[Material shown — start]
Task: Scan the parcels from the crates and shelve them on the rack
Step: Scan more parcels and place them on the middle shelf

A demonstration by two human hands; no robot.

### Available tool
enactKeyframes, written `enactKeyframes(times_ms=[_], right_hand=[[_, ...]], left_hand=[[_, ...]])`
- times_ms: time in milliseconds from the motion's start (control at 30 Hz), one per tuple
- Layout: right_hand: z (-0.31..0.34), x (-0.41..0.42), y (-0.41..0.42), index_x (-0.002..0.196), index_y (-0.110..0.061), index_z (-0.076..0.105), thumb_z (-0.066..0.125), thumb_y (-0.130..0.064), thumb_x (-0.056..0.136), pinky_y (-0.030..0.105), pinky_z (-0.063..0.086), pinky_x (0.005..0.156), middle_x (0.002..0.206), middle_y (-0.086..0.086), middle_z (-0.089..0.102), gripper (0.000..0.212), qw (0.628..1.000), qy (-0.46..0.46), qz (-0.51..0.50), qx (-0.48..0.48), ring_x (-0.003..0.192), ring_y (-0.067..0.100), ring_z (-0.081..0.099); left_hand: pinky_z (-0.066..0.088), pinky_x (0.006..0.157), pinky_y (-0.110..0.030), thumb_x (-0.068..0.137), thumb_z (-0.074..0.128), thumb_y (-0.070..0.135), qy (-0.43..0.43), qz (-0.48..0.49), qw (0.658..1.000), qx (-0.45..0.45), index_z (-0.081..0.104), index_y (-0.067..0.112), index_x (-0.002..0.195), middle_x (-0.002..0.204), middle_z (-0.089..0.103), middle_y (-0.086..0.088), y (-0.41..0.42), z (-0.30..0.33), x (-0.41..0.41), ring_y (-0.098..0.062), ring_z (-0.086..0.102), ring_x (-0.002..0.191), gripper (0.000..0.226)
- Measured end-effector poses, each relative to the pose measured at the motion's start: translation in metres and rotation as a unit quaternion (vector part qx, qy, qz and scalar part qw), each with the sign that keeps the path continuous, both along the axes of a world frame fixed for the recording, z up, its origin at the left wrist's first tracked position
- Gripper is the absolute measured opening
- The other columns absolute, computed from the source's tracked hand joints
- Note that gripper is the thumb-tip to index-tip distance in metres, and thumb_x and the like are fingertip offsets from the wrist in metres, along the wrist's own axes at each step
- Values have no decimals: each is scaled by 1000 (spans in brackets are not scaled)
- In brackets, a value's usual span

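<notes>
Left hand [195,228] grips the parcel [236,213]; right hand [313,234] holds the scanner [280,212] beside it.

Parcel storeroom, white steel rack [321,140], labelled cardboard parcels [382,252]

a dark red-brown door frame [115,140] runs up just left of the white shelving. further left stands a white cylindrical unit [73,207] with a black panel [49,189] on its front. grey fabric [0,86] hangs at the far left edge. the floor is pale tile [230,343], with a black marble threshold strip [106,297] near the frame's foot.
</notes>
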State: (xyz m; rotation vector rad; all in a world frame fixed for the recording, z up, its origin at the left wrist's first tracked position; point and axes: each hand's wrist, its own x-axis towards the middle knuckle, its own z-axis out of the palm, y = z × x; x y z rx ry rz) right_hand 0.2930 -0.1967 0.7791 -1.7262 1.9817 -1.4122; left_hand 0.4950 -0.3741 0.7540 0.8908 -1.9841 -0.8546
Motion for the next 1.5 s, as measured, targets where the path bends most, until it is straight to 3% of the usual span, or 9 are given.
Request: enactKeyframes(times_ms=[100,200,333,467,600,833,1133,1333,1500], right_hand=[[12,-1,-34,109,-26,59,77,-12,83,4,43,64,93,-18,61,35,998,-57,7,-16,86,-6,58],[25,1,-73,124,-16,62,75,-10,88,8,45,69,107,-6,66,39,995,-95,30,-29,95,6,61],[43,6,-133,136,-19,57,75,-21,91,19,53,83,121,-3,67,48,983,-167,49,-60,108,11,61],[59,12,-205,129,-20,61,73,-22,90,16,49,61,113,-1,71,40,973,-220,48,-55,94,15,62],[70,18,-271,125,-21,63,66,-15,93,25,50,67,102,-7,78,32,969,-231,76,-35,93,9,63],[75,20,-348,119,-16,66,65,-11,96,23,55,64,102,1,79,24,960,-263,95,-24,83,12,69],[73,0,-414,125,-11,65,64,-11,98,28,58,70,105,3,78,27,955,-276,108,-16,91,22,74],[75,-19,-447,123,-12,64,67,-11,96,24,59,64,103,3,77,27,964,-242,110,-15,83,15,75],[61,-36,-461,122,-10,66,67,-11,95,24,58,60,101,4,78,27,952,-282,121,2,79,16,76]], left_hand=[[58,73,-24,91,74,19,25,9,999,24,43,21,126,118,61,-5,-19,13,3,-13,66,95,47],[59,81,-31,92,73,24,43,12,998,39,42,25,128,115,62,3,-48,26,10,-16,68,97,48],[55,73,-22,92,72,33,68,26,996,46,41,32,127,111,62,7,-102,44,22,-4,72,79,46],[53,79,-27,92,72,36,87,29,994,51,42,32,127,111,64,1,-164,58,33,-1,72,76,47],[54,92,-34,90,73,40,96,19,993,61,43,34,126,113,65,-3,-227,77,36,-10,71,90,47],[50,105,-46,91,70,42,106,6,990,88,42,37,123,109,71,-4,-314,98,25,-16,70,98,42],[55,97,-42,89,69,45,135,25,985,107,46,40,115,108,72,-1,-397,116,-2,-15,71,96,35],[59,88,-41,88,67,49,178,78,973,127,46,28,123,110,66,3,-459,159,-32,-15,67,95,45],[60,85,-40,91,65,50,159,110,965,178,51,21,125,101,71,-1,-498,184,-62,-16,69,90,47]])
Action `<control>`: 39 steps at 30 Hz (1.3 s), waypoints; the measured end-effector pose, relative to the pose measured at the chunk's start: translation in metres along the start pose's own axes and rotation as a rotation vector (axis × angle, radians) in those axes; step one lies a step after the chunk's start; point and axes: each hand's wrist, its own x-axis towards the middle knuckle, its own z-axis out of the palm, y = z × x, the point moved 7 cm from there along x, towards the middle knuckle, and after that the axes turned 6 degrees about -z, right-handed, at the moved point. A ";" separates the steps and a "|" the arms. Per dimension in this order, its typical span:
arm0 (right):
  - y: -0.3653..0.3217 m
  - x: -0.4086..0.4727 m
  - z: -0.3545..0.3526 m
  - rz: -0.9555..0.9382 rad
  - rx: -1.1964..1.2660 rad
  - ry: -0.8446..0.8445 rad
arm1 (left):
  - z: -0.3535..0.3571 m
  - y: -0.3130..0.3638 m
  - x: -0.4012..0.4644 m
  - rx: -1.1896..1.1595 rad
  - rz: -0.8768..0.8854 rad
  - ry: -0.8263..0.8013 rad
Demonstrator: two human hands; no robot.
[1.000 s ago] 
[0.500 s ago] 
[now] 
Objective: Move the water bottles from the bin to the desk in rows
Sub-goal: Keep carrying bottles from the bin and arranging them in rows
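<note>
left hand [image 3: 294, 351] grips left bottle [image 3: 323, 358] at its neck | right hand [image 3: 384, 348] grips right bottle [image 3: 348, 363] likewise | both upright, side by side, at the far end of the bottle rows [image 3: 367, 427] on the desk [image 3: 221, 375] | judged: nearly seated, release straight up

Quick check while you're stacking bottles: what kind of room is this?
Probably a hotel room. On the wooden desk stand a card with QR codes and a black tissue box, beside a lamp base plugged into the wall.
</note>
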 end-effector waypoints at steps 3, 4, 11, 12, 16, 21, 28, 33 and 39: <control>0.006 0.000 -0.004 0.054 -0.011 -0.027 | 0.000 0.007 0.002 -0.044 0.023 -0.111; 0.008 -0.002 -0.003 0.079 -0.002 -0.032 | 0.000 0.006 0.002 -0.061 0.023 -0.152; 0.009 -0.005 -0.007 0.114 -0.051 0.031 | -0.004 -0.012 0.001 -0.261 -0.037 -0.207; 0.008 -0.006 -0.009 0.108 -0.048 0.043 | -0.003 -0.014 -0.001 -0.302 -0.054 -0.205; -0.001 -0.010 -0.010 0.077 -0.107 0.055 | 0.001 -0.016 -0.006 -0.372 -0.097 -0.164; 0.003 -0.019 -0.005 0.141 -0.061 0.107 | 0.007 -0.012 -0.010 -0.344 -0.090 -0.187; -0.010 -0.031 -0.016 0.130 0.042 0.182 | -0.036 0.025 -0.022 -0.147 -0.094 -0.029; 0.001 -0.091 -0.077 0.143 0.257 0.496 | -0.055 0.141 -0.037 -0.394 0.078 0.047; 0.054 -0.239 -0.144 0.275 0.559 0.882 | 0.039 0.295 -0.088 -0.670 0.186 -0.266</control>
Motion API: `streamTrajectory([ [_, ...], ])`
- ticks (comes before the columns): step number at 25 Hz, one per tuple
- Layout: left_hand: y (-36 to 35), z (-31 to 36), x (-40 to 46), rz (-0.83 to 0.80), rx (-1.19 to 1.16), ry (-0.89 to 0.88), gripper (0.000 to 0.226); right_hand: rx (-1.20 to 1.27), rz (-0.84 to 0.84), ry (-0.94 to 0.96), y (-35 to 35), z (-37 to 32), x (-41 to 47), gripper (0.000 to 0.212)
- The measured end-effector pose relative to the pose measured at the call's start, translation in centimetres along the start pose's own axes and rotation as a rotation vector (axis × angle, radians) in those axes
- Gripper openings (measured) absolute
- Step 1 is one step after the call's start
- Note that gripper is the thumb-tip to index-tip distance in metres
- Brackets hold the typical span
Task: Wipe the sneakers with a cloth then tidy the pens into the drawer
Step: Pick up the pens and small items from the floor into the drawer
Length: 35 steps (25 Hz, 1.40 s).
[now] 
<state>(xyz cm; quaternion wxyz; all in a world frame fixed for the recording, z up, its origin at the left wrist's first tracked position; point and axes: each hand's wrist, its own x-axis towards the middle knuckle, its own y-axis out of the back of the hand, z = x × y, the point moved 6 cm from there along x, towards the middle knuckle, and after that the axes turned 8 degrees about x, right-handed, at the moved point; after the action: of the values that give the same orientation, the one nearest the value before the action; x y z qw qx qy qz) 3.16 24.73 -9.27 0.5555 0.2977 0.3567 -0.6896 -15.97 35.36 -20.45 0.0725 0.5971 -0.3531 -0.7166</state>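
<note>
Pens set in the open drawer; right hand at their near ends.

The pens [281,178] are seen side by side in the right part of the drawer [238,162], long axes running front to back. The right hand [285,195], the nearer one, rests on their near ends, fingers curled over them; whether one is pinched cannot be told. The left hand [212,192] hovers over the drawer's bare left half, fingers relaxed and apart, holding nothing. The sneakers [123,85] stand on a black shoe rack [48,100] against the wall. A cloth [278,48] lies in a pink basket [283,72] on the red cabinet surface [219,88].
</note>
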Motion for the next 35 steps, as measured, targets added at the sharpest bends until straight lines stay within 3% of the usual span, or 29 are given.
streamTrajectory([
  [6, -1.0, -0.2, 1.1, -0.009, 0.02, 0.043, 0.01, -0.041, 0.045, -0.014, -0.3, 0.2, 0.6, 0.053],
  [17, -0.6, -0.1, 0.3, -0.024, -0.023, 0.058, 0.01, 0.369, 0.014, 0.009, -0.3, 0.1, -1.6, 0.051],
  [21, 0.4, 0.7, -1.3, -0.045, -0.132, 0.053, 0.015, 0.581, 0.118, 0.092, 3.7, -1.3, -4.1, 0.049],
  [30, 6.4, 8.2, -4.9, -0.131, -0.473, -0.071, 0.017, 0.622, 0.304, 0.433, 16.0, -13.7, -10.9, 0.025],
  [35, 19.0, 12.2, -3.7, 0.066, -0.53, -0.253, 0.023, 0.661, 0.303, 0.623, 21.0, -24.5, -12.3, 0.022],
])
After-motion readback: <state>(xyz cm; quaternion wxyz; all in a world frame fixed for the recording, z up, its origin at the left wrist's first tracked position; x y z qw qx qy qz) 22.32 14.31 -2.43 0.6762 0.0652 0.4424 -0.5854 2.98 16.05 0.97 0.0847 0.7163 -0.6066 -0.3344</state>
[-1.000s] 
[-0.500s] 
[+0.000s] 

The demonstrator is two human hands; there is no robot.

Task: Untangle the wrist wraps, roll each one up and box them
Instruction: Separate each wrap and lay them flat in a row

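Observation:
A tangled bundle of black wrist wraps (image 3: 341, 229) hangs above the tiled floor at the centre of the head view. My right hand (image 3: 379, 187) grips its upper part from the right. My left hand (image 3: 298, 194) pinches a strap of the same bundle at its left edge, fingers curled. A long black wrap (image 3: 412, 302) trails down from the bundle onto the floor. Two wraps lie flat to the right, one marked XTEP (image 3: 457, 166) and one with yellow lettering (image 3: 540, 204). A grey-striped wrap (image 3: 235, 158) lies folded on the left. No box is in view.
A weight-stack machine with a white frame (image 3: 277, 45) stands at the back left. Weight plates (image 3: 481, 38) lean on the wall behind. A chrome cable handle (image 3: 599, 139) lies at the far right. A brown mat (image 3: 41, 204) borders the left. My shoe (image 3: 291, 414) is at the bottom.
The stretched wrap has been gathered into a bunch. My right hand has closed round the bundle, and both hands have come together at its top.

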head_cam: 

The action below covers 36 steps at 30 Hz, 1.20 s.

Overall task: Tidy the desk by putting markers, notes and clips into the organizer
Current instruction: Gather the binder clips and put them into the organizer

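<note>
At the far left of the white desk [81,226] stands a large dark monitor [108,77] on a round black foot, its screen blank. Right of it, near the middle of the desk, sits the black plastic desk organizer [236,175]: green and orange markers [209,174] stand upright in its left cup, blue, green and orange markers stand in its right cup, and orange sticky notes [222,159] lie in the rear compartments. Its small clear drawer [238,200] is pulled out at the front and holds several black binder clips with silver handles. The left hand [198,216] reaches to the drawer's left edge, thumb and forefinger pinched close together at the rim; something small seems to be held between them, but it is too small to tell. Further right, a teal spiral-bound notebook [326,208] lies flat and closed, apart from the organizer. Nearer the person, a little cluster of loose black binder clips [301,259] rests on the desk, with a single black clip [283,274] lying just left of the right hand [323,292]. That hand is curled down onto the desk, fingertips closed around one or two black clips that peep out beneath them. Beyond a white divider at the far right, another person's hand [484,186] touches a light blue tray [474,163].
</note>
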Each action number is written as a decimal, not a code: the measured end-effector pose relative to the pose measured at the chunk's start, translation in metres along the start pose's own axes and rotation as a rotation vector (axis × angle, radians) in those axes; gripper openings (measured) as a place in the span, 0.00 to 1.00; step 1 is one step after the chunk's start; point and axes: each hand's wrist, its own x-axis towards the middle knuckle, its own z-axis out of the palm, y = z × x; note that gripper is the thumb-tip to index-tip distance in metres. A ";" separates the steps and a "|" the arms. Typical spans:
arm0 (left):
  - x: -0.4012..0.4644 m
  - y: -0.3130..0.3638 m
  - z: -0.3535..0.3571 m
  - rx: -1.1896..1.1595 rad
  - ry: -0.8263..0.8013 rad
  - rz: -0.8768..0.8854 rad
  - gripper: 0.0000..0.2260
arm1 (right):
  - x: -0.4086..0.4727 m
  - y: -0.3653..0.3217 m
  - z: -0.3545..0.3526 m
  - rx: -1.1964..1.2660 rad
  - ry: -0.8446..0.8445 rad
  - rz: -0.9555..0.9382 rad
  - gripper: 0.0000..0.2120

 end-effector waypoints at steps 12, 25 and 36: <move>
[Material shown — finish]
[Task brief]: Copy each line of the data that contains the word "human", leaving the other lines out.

[Written answer]:
A demonstration by two human hands; no robot.
Demonstrator: two human hands; no robot.
The demonstrator is two human hands; there is no robot.

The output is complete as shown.